Pick a favorite show that you watch regularly. Watch one episode of the show with the following questions in mind.

  1. 1.

    Does the show reveal any stereotypes (race, class, gender, disability).

  2. 2.

    Does the show position any person as an ‘outsider.’ What characteristics does that person have?

  3. 3.

    What (or who) is missing from the show?

  4. 4.

    Think of 2 reasons why you like the show.

  5. 5.

    Think of 2 reasons to critique the show.

  6. 6.

    How did watching the show through a critical lens make you feel?

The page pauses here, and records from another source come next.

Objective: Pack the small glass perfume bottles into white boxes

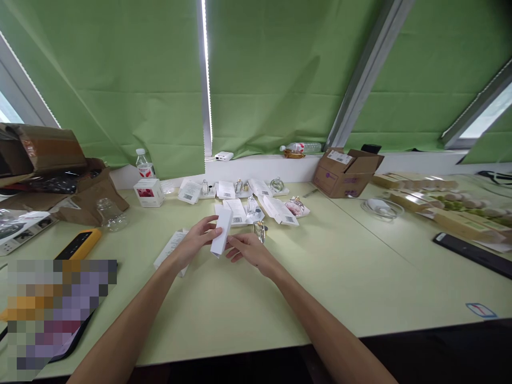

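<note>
My left hand (199, 238) grips a narrow white carton (222, 231) between thumb and fingers, above the table and slightly tilted. On the carton's right edge, the fingertips of my right hand (248, 247) are pinched, with the other fingers curled below. Just behind the right hand stands a small glass bottle (259, 231), partly hidden by it. A printed white carton (170, 249) lies by my left wrist, partly covered. Beyond the hands, flattened white packages with barcodes (280, 210) lie beside several small glass bottles, among them a clear one (252, 205) and a round greenish one (277, 184).
A white box (149, 192) and a water bottle (144, 164) stand back left, near a yellow power strip (80, 244). An open cardboard box (344, 173) sits back right, beside a coiled white cable (382, 208). A dark phone-like slab (474, 255) lies far right.
</note>
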The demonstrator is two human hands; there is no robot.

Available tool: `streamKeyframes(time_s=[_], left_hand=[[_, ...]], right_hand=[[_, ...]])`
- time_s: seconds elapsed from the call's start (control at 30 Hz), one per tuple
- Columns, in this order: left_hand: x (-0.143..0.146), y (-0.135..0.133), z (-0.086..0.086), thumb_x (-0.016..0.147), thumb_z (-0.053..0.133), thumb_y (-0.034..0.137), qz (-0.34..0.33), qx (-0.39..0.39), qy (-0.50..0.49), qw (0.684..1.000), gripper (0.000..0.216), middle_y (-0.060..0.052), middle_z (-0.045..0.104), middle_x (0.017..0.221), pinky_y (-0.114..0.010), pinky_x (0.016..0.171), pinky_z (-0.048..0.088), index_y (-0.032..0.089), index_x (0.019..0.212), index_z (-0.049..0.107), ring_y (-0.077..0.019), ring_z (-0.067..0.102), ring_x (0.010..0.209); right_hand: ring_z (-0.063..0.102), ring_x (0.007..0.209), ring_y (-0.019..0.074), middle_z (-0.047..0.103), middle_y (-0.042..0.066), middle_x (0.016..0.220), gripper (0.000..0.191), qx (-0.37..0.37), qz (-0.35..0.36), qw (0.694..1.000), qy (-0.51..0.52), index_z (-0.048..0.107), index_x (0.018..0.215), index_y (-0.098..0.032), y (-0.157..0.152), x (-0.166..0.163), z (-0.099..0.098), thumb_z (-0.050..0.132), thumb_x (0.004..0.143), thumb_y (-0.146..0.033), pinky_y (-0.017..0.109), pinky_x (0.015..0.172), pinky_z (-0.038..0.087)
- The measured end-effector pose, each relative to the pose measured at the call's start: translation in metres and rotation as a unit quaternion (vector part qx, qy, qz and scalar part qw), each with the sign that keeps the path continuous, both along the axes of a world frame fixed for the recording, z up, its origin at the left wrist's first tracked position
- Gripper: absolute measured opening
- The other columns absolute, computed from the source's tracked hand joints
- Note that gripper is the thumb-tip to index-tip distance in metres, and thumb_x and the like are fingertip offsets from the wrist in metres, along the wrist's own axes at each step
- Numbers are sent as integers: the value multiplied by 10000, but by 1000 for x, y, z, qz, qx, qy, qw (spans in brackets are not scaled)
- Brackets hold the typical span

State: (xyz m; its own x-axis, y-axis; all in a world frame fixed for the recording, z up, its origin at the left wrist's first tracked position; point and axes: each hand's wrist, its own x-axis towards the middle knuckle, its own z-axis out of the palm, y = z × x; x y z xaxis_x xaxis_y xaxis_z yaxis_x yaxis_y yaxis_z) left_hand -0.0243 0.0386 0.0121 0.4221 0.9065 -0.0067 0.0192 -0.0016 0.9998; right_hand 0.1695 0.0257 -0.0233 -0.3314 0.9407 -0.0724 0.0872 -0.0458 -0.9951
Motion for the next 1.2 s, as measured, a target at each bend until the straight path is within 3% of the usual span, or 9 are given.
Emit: streamKeyframes(time_s=[0.2,0.5,0.8,1.07,1.2], left_hand=[[2,-1,-1,819,623,472,13,22,12,1000,613,-134,567,1251,-388,864,472,224,1354,456,-278,581,1086],[4,2,-8,716,712,492,72,92,102,988,720,-127,528,1299,-419,839,518,244,1336,442,-285,602,1049],[6,4,-13,703,724,507,86,117,138,980,754,-120,530,1297,-380,821,524,255,1333,396,-263,610,1036],[12,-2,-14,686,728,504,115,234,211,942,769,-121,511,1322,-405,901,444,242,1340,420,-322,503,1179],[13,-4,-17,642,762,501,133,252,230,931,839,-131,441,1401,-431,955,401,240,1358,410,-345,448,1231]], right_hand=[[675,727,165,701,93,955,424,10,3,1000,-19,729,952,-158,-1,-1,2,541,871,-530,293,665,562],[680,737,154,699,73,992,344,20,-2,1000,2,676,1107,-215,0,0,2,572,871,-443,289,664,569],[681,703,177,690,114,884,493,15,-31,996,87,678,891,-125,-1,-1,8,506,867,-587,302,635,568],[628,627,138,686,60,813,386,111,-53,992,-16,671,937,-166,-1,0,4,610,809,-525,234,530,513],[598,568,130,670,61,761,364,123,-79,988,-44,652,898,-146,2,2,1,604,811,-497,223,466,476]])
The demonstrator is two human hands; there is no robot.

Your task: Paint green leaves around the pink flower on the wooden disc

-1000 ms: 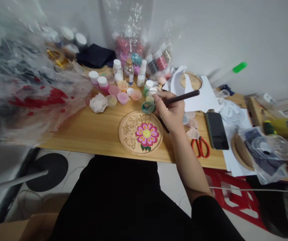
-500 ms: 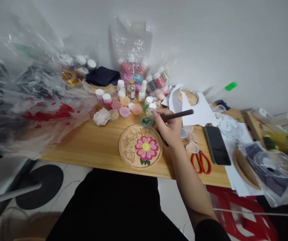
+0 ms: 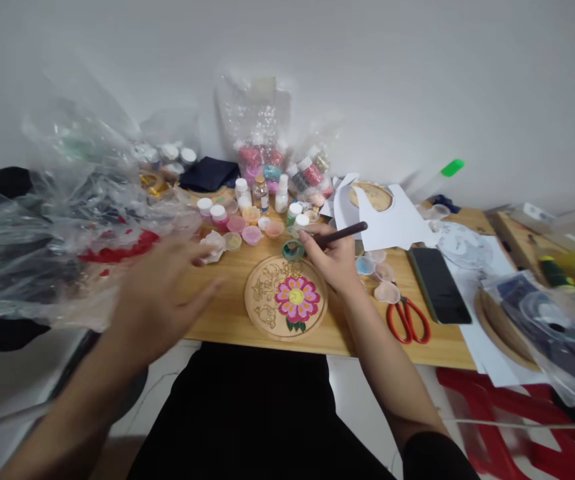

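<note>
A round wooden disc [image 3: 286, 298] with a painted pink flower and gold outlines lies near the front edge of the wooden table [image 3: 217, 307]. My right hand [image 3: 335, 260] is just right of the disc, closed round a dark brush handle [image 3: 345, 233] whose tip points into a small green pot [image 3: 294, 250]. My left hand [image 3: 160, 293] hovers blurred over the table's front left, fingers stretched out and apart, holding nothing. Small pots of pink, yellow and orange paint [image 3: 247, 230] stand behind the disc.
A big crumpled clear plastic bag [image 3: 57, 233] covers the table's left. Bottles and glitter jars [image 3: 277, 180] line the wall. Red scissors [image 3: 407, 320], a black phone [image 3: 438, 285], white paper [image 3: 392, 220] and more wooden discs [image 3: 502, 327] lie to the right.
My left hand has come into view from the lower left and reaches over the table. The right hand with the brush stays at the green pot. The view has tilted.
</note>
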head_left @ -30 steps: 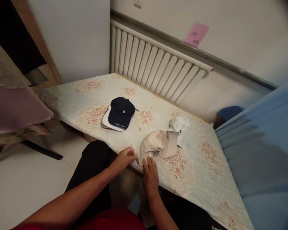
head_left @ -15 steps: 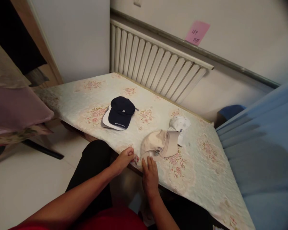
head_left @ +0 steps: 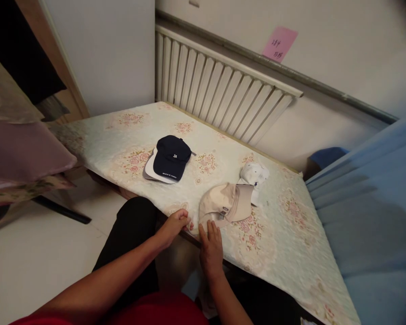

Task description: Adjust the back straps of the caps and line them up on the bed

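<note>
A beige baseball cap [head_left: 216,198] lies on its side by the near edge of a table, its brim pointing right. My right hand [head_left: 211,248] rests fingers outstretched on the cap's near back edge; its thumb is hidden. Just left of the cap, my left hand [head_left: 176,225] is closed in a pinch at the table edge. What sits between those fingertips is too small to make out. A dark navy cap [head_left: 172,155] with white lettering lies on top of a white cap [head_left: 150,169] farther left. Behind the beige brim is another white cap [head_left: 253,174], partly covered.
A pale floral cloth [head_left: 291,257] covers the table. White radiator [head_left: 219,85] fins line the wall behind it. A blue curtain [head_left: 379,203] hangs along the right side. On the left stands a chair draped with pinkish fabric [head_left: 23,153].
Hardly anything differs. My left hand's fingertips have shifted slightly and show less of the pale bit between them; the view has tilted a little. The caps stay put.
</note>
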### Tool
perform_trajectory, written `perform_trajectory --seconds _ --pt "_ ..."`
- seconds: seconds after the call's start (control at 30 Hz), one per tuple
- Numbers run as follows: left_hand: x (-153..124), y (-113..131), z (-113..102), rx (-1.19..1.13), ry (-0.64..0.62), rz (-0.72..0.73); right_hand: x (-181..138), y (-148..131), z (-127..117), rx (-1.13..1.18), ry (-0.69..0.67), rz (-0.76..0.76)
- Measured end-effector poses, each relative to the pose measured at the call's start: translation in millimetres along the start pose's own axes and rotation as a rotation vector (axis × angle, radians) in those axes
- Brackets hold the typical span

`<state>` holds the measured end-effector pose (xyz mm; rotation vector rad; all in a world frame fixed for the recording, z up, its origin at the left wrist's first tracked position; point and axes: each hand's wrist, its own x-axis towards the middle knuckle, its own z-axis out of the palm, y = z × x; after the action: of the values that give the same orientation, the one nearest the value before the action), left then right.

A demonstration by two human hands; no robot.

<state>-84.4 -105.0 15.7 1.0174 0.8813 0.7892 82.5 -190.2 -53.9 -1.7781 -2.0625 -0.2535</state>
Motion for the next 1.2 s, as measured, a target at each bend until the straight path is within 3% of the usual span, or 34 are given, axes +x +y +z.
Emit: perform_trajectory --seconds 0.7,1.07,1.2 --pt "2.9 -4.8 2.0 0.006 0.011 -0.004 0.9 -4.4 -2.7 0.005 -0.019 0.003" --pt "36.9 4.7 26.0 0.034 -0.14 0.011 4.1 -9.4 -10.3 0.038 -0.062 0.009" --pt "55.0 4.3 33.8 0.042 -0.256 0.003 5.6 -9.7 -10.5 0.053 -0.083 0.02"
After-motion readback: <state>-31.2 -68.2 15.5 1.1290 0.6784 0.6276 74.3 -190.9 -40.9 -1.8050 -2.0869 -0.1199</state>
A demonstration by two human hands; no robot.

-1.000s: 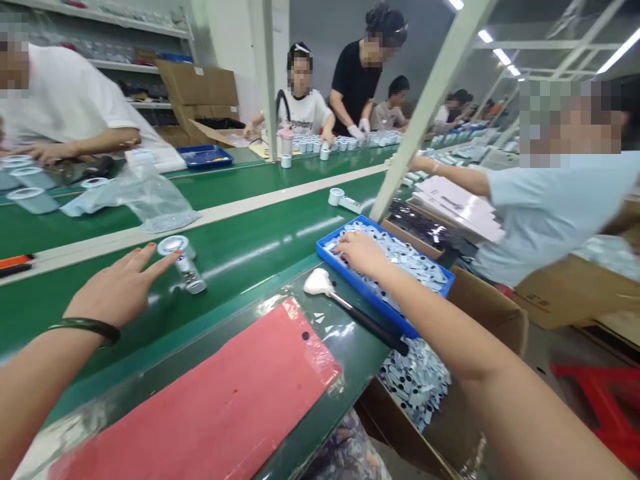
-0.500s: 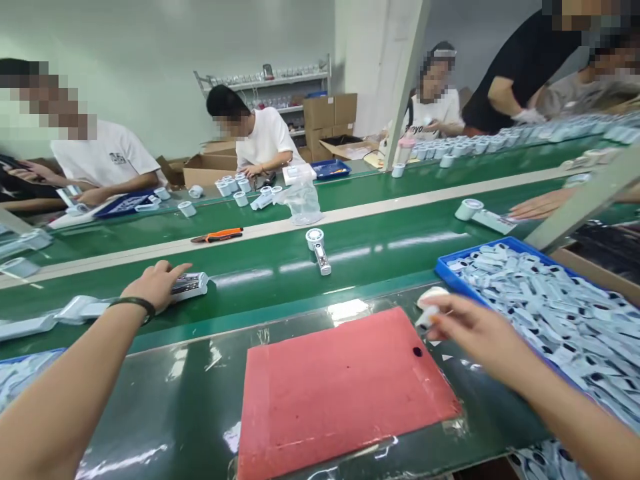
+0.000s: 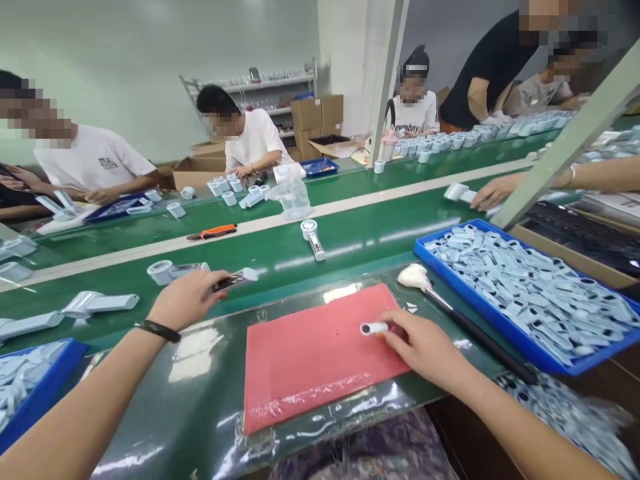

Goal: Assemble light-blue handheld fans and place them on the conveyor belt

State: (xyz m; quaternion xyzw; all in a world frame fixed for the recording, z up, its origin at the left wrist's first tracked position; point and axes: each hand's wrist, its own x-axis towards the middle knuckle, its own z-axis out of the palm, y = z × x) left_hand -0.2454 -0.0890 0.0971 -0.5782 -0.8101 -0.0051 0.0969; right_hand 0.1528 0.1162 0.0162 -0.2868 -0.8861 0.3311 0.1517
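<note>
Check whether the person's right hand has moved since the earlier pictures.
Yes: the right hand has moved left, away from the blue tray, and is now over the right part of the red mat.

From where I sit, the only words I can make out are blurry black letters point(image 3: 409, 127), something like "evabny", across a co-worker's white cotton T-shirt point(image 3: 413, 115).

Bright light; glare on the belt point(image 3: 420, 230); warped edges.
</note>
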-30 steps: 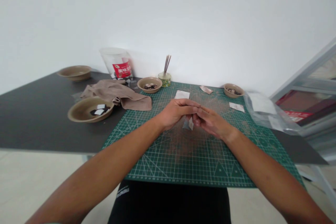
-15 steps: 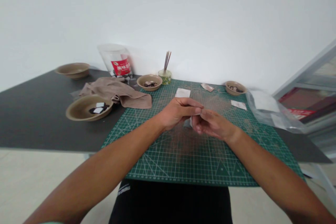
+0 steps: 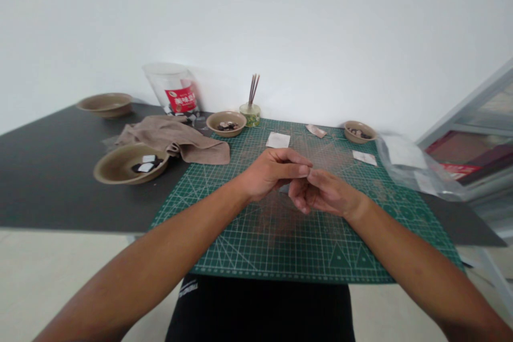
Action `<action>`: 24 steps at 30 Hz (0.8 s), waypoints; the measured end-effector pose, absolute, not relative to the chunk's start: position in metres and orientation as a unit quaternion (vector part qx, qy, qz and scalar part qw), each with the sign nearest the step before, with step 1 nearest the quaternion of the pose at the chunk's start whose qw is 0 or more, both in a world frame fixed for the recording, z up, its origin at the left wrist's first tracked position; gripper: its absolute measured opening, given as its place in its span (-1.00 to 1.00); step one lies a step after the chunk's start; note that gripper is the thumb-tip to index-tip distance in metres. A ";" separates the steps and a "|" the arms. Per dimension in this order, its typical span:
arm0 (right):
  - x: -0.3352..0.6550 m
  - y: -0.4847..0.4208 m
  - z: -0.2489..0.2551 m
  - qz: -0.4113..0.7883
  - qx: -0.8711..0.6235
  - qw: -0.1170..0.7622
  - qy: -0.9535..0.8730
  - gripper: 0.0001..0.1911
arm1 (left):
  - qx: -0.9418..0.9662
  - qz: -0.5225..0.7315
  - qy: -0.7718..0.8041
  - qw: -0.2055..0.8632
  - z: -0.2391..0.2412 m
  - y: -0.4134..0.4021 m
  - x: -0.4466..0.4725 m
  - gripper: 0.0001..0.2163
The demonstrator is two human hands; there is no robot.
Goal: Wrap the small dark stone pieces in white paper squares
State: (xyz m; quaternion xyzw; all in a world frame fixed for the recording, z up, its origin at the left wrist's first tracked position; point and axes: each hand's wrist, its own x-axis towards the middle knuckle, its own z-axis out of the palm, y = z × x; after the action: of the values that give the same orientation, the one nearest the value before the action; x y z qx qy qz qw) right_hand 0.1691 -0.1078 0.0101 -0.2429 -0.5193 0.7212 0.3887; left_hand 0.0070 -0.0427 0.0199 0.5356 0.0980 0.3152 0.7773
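Observation:
My left hand and my right hand meet fingertip to fingertip over the middle of the green cutting mat. Both hands are closed in a pinch on a small greyish sachet, of which only a sliver shows beneath the fingers. The hands hover a little above the mat.
Flat white sachets and a pinkish one lie on the mat's far side. Tan bowls hold small pieces. A brown cloth, a plastic tub, a stick jar and a clear bag sit around.
The sachet was visible hanging below the fingers and is now almost hidden as my right hand's fingers curled under it. The view shifted slightly.

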 end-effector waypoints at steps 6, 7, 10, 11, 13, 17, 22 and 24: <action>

Exercise 3: Building an Empathy Wall

Goal: Learn to build trust and practice empathy.

Guidelines

Divide the class into groups of four. Let each person take turns being asked questions by the others. Ask one question each in round robin fashion. The questions can be about challenges, motivations, goals and aspirations. In a virtual environment, this exercise can be adapted for synchronous or asynchronous discussions. For example, most virtual platforms allow groups to be formed. Questions can be posted by group members for each student by a set day of the week with responses to be posted a day later as reply posts to the questioner.

Reflect

  1. (a)

    What did you learn about asking questions?

  2. (b)

    What did you learn about the people in your group?

  3. (c)

    To what extent did this exercise help build trust?

  4. (d)

    What else could you have done to build trust?

  5. (e)

    To what extent did you get a sense of the person’s life?

OR

Think of a person at your workplace or in your circle of friends who holds a completely different job from you. Make a list of 10 questions you would like to ask her to know more about her/him and her/his job.

Reflect

Share within the group. Discuss why you would like to get to know this person and what your questions might reveal about any assumptions you might have.

Conclusion

It is becoming increasingly important for qualitative researchers today to learn to cross boundaries and face incongruent belief systems in their journey as researchers exploring the human condition. Incongruent belief systems can surface between the researcher and those they are engaged with during the research process, including those they observe and/or interview. These incongruencies are rarely addressed when preparing early career researchers and can be sites for important questions related to social justice whether the researcher considers themselves to be an insider or outsider to the subculture under examination. Faculty who teach online qualitative research methods courses need to be able to help early career researchers build the capacity to recognize and explore these dynamics within an online environment. To do that, faculty must work on building their own empathy and learn to question what they think they know about their students. Online environments will require faculty to create new innovations for opening channels of communication among students especially when approaching complex discussions related to social justice and equity. The preparation of graduate students requires pedagogical decisions that emphasize the teaching of critical questioning and reflection along with the skills and knowledge needed for qualitative research. In addition, the pedagogies need to go beyond teaching empathy and listening and focus on teaching students to become more aware of their personal epistemologies, note the gaps between their understanding and their participants’ understanding of their worlds. In this sense, the pedagogical decisions made by faculty teaching qualitative research courses to students need to incorporate different sets of exercises that help students navigate various belief systems and navigate a methodology of the political through cultural adaptation. In order to engage in these advanced pedagogies, faculty can benefit directly from incorporating SoTL projects into their own professional development plans for continuous improvement. These efforts help navigate the multiple methodological decisions that researchers will need to make in order to create greater empathy while exploring the critical questions related to social justice and equity within educational spaces.